Hammer and Kellner aptly document some recent calamitous intersections between the academy and popular culture by way of media spectacles. In my view, the follow-up question in such a contentious media-scape, is how to handle oneself when faced with a disputatious critic who subscribes to the all-too-frequent and commonsensical brand of anti-intellectualism? One of the best recommendations that I’ve come across appeared in a column by Stanley Fish over a year ago on http://www.chronicle.com. His suggestion is not the adoption of some sophisticated technology at all – in fact – it’s entirely rhetorical. He says:
“Instead of defending classics or French literature or sociology, ask those who think they need defending what they know about them, and if the answer is “not much” (on the model of “don’t know much about the Middle Ages”), suggest, ever so politely, that they might want to go back to school.
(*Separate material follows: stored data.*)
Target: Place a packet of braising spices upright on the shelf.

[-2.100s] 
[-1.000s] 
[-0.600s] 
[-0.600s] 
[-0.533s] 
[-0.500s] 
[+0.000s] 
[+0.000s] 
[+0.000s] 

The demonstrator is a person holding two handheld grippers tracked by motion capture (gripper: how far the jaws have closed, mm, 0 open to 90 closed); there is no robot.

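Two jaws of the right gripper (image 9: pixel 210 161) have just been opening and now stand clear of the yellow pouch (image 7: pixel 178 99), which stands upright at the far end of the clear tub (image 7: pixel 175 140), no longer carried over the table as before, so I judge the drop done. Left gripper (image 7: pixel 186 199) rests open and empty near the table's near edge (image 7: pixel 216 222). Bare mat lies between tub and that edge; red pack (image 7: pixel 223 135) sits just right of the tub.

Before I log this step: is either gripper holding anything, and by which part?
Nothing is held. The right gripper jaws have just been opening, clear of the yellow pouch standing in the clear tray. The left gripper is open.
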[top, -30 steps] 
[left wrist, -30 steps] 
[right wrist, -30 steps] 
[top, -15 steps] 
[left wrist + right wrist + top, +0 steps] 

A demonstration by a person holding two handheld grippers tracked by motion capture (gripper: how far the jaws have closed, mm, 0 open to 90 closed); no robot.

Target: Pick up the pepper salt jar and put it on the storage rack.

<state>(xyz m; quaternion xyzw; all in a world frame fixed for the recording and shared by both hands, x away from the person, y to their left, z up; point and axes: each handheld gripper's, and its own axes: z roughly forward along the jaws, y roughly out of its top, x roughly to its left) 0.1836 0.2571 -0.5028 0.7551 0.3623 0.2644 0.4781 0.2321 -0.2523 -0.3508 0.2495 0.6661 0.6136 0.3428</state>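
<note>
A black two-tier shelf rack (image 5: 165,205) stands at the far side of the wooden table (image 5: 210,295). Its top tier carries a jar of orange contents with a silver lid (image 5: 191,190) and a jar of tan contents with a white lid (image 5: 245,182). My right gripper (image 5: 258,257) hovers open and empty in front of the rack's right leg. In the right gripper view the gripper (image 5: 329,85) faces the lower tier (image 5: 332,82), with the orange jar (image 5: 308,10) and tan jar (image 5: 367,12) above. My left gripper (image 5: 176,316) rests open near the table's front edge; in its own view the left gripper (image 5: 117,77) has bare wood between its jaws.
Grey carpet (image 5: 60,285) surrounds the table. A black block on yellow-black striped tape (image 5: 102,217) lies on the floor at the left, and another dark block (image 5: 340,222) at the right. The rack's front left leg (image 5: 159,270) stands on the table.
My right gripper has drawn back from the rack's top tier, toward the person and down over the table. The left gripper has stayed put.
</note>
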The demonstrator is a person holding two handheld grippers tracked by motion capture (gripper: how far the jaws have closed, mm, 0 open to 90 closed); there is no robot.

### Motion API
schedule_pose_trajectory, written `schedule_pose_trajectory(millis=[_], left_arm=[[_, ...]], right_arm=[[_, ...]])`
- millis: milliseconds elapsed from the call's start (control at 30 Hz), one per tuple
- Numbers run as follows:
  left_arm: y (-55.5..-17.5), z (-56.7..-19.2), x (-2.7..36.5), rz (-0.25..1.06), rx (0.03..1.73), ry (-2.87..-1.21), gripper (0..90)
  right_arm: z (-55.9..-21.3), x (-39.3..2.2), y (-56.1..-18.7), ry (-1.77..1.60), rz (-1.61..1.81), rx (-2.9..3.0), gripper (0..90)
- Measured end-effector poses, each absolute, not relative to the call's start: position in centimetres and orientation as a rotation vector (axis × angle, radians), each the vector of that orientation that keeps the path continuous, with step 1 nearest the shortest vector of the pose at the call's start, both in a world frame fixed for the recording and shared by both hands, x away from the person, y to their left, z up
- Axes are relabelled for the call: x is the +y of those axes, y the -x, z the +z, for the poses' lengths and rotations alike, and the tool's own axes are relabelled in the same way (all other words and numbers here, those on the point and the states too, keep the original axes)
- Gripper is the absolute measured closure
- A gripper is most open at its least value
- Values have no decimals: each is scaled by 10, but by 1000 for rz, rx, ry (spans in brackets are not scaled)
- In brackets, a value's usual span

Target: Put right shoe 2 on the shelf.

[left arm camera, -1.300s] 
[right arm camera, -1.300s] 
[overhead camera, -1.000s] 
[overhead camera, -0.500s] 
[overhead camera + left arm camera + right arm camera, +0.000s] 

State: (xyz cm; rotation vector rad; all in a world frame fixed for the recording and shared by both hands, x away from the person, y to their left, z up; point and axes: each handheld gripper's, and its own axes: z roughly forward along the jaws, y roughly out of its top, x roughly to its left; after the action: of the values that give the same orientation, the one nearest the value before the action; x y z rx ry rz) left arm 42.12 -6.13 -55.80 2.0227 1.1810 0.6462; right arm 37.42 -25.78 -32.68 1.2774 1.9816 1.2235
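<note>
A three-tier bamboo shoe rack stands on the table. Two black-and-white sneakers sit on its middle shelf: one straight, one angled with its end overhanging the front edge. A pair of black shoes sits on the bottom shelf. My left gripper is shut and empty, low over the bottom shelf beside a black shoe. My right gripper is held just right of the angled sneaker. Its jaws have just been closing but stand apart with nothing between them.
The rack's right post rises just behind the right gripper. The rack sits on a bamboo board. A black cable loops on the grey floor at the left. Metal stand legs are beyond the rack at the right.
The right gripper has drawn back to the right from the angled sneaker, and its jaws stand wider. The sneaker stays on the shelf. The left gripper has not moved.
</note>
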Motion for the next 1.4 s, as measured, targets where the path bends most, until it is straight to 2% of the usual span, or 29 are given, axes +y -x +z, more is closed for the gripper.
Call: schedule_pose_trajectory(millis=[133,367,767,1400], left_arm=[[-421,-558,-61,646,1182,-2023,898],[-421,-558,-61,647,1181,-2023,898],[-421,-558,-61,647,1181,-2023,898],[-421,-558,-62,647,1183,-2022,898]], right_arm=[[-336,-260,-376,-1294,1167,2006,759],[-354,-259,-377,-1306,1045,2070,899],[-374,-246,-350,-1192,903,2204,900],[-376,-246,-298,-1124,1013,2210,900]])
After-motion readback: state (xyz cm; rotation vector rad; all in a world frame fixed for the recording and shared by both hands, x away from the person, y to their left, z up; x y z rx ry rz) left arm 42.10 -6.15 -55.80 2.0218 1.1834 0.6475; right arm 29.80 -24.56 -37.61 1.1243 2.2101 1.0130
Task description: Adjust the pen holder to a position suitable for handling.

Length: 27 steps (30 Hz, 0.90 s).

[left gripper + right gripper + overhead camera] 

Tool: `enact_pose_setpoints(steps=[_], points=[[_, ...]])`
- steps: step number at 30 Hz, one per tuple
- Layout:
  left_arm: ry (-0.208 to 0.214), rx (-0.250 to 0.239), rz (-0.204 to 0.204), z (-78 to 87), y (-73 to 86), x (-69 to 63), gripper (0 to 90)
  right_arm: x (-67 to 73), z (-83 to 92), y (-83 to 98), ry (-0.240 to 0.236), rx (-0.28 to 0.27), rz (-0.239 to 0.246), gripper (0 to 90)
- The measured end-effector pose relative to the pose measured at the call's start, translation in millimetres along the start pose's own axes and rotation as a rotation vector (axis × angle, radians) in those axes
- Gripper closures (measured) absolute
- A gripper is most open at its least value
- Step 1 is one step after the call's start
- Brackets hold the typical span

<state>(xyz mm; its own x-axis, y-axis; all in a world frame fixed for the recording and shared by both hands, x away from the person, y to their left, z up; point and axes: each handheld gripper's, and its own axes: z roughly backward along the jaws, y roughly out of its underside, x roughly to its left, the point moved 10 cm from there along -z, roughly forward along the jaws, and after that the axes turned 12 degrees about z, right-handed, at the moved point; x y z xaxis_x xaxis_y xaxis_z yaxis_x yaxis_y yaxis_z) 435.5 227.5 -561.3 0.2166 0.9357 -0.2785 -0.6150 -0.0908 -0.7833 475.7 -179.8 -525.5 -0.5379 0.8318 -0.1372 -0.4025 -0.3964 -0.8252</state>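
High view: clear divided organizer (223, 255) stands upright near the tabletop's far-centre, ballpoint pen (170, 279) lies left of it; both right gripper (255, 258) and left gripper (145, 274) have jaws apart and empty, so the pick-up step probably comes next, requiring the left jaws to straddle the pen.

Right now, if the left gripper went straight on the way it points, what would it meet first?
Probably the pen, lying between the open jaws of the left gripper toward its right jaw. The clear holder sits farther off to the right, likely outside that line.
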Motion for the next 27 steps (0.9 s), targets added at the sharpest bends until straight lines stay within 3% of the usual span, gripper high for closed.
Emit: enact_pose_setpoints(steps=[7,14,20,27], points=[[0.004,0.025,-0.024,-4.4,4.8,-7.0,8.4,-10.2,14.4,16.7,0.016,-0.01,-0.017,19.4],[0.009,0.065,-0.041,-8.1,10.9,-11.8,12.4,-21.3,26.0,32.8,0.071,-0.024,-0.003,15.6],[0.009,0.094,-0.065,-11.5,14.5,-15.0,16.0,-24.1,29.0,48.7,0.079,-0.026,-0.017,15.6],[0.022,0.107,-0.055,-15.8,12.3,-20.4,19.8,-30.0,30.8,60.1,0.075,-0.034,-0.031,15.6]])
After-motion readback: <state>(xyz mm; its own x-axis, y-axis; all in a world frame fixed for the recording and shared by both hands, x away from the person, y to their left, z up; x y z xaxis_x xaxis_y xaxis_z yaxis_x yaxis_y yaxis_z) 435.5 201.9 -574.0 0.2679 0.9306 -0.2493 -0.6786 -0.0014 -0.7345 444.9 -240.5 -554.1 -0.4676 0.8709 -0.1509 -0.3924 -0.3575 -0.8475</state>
Instead of trying to justify your values (always a weak position), assume them and assume too your right to define and protect them. And when you are invited to explain, defend, or justify, just say no.”
Not only will this maneuver free the scholar from the “burden of proof,” at least temporarily, it might prevent one from becoming the next “ – gate,” and thus, from becoming the freshest media chum for our ravenous but “fair and balanced” punditry.